* **ACTIVITY**: The expected result is the material below, reproduced exactly from its first line through the line containing "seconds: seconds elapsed".

*** SOURCE MATERIAL Section Begins ***

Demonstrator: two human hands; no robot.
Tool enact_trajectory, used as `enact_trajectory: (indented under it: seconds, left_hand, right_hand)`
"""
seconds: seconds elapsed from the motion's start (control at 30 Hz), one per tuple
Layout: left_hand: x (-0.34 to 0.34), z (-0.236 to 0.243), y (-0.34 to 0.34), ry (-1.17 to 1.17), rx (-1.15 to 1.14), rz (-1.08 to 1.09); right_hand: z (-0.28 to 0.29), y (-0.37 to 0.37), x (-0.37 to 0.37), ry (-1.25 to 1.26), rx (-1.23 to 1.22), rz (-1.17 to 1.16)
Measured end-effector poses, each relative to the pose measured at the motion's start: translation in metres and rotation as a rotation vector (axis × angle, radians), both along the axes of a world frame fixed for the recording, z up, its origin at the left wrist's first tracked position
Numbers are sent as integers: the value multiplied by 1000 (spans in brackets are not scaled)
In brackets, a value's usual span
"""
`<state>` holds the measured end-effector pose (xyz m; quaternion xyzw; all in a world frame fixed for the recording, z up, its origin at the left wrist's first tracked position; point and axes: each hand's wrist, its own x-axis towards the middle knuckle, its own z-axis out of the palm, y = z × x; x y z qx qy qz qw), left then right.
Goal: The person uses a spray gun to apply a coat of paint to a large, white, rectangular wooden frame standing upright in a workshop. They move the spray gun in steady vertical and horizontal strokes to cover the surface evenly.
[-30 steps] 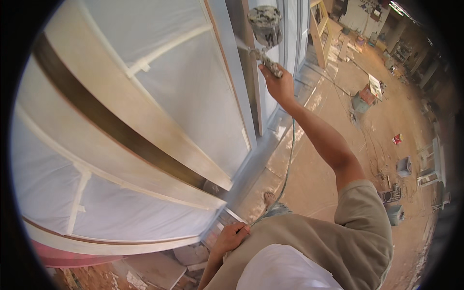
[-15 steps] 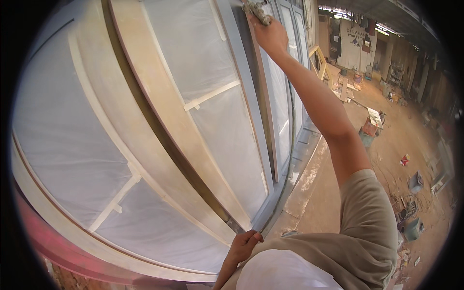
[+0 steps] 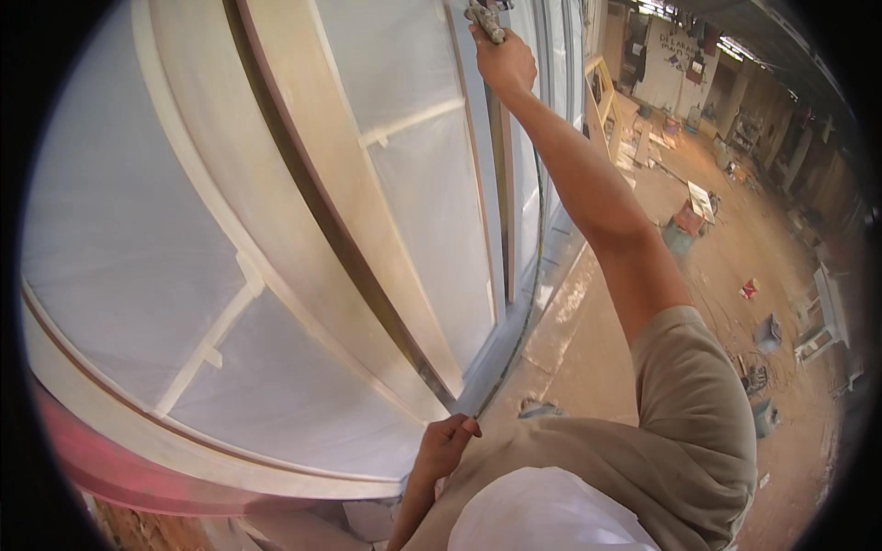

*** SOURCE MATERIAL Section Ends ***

* **EXERCISE RESPONSE**:
Demonstrator: two human hands; no robot.
Tool enact_trajectory, used as `enact_trajectory: (indented under it: seconds, left_hand, right_hand)`
"""
seconds: seconds elapsed from the motion's start (control at 30 Hz), one per tuple

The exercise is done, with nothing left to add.